- **THE PROBLEM**
Find the number of lines below in which the word "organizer" occurs. Write only that number.
──────── EXCERPTED DATA ────────
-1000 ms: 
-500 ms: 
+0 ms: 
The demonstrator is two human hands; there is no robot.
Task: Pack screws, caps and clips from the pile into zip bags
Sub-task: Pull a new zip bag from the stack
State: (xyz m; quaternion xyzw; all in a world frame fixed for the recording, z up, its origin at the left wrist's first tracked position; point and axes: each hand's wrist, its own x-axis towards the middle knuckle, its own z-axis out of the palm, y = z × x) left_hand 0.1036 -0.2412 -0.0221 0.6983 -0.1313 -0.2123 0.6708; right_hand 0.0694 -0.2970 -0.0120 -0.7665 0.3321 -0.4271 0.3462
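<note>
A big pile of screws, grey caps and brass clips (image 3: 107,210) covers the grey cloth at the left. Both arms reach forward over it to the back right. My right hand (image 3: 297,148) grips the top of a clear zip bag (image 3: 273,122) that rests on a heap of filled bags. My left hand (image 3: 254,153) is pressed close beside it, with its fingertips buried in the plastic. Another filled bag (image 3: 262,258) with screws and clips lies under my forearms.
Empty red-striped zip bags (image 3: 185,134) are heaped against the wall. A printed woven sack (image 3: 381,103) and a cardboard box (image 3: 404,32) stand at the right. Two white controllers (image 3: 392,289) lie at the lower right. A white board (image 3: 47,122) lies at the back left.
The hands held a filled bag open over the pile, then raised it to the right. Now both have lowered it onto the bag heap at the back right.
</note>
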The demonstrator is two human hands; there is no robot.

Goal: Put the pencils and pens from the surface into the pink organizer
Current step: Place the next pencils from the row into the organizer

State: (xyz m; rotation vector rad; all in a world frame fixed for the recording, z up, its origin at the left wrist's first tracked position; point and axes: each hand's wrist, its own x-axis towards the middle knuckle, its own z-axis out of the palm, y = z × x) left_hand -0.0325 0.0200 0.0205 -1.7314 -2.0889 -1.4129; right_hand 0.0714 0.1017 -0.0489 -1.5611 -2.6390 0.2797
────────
- **ANSWER TO THE EXERCISE**
2